### [Exercise objective]
What you return should match the data below exactly, line for line.

### [Source material]
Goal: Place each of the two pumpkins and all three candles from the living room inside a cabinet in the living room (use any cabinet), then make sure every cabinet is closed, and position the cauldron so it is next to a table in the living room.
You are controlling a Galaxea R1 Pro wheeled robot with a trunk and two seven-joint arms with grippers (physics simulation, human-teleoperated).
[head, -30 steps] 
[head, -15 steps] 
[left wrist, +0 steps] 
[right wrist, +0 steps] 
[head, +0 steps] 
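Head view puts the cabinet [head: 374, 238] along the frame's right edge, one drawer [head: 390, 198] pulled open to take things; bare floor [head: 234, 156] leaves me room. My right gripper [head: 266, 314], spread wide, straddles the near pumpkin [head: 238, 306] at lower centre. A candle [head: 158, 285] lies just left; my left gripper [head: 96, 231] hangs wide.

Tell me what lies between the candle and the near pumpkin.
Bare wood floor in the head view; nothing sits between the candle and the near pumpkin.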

### [Answer]
Goal: Place each of the two pumpkins and all three candles from the living room inside a cabinet in the living room (use any cabinet), then make sure every cabinet is closed, and position the cauldron so it is next to a table in the living room.
You are controlling a Galaxea R1 Pro wheeled robot with a trunk and two seven-joint arms with grippers (physics simulation, human-teleoperated).
[head, -30 steps] 
[head, -15 steps] 
[left wrist, +0 steps] 
[right wrist, +0 steps] 
[head, +0 steps] 
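Head view puts the cabinet [head: 374, 238] along the frame's right edge, one drawer [head: 390, 198] pulled open to take things; bare floor [head: 234, 156] leaves me room. My right gripper [head: 266, 314], spread wide, straddles the near pumpkin [head: 238, 306] at lower centre. A candle [head: 158, 285] lies just left; my left gripper [head: 96, 231] hangs wide.

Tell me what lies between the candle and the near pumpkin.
Bare wood floor in the head view; nothing sits between the candle and the near pumpkin.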

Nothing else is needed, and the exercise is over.